*EXERCISE INSTRUCTIONS*
Only the lines from the one holding "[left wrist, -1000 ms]" through the end of the material are to be repeated, exactly and without pictures.

(DATA PROVIDED)

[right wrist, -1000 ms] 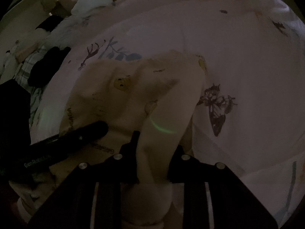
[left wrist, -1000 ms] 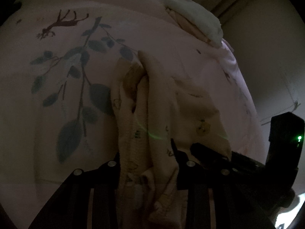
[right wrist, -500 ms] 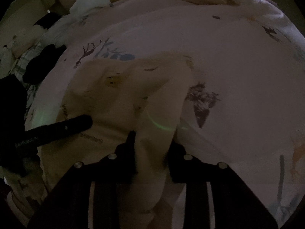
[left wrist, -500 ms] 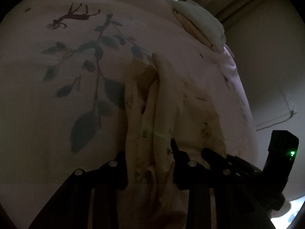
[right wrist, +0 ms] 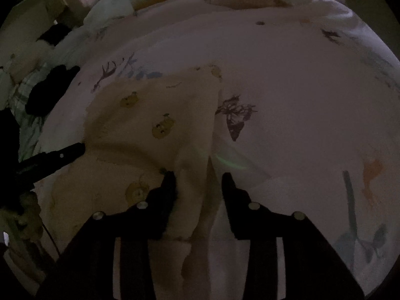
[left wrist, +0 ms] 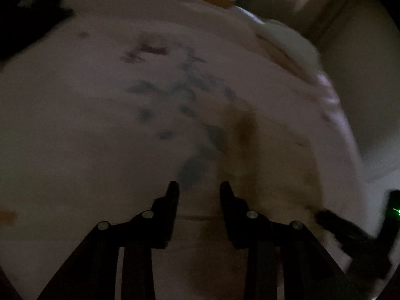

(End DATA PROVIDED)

*ANSWER*
[left wrist, -1000 ms] 
[right wrist, -500 ms] 
[left wrist, -500 ms] 
[right wrist, +0 ms] 
[left wrist, +0 ms] 

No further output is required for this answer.